### Exercise instructions:
Report every line below that has the string "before" in it.

### Material provided:
+---+
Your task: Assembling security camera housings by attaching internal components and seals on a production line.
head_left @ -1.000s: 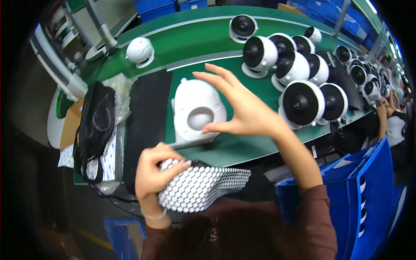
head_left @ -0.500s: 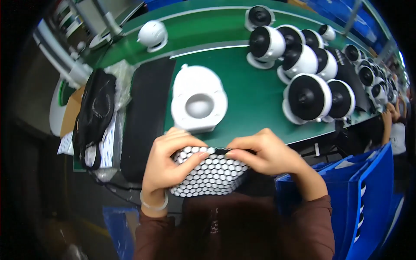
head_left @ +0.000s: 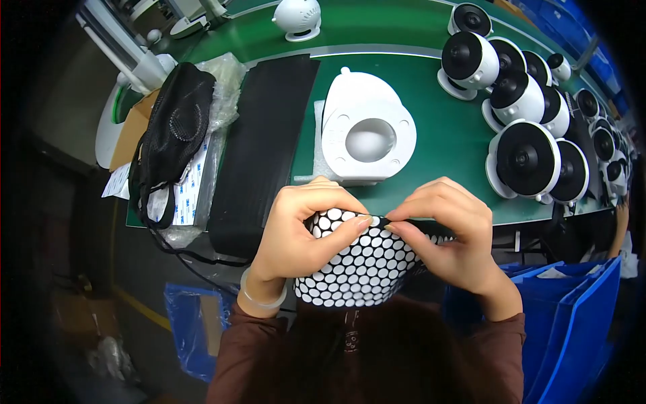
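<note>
Currently, dotted sheet [head_left: 356,276], black with rows of white discs, is at lower centre of frame, held in front of the bench edge and bowed. Left hand [head_left: 303,232] clamped on it, thumb across the discs, fingers behind. Right hand [head_left: 457,232]: thumb and forefinger pinched at its top edge, just beside the left thumb. Cannot tell whether a loose disc sits between those tips.

Risks (judged): if the discs are adhesive, as they look, one could fold or stick to a fingertip, given how close the two thumbs work. Bending the sheet harder might lift neighbouring discs. A slack left grip would let it slip off the bench edge, since no bench surface appears under it.

Around: white housing [head_left: 356,111], centre of frame, on the green bench [head_left: 434,168], round opening uncovered; just beyond the hands, so a forward swing could knock it. Black mat [head_left: 266,141] left of centre; black bag [head_left: 182,121] further left, its strap trailing down. Cameras [head_left: 525,161] crowd the upper right, limiting right-hand reach that way. Blue bin [head_left: 538,323], lower right, close by the right forearm.
</note>
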Demonstrator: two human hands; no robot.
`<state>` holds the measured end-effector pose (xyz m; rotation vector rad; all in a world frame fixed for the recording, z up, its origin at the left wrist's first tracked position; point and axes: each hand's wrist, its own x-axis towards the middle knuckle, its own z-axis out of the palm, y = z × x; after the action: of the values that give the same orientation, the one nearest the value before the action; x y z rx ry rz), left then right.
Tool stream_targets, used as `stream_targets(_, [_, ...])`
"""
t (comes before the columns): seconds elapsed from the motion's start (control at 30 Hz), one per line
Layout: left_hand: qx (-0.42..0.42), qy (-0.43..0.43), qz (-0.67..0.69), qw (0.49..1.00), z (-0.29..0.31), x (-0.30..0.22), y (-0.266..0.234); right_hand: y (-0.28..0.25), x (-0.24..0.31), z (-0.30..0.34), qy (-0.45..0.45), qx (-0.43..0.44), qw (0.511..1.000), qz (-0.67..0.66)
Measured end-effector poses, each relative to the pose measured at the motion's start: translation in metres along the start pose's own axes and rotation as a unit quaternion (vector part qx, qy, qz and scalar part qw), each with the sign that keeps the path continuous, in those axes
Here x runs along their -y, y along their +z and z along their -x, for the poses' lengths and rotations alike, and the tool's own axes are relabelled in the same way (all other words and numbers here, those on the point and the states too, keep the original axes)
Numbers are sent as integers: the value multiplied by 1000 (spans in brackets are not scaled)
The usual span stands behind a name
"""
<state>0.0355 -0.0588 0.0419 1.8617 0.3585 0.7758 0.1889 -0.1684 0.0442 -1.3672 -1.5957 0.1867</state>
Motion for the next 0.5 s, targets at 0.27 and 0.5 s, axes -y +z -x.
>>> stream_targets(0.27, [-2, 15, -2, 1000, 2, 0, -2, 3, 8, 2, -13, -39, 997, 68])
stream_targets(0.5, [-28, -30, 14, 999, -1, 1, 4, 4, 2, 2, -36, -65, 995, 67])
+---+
### Output for this task:
`<state>` holds the measured end-effector pose (xyz m; rotation vector rad; all in a world frame fixed for the recording, z up, its origin at the left wrist's first tracked position; point and axes: each hand's wrist, its own x-axis towards the middle knuckle, its own z-axis out of the palm, y = z × x; after the action: of the values that give the same orientation, the one nearest the value before the action; x y z rx ry rz), left then right.
t (comes before the columns): seconds elapsed from the motion's start (control at 30 Hz), one per line

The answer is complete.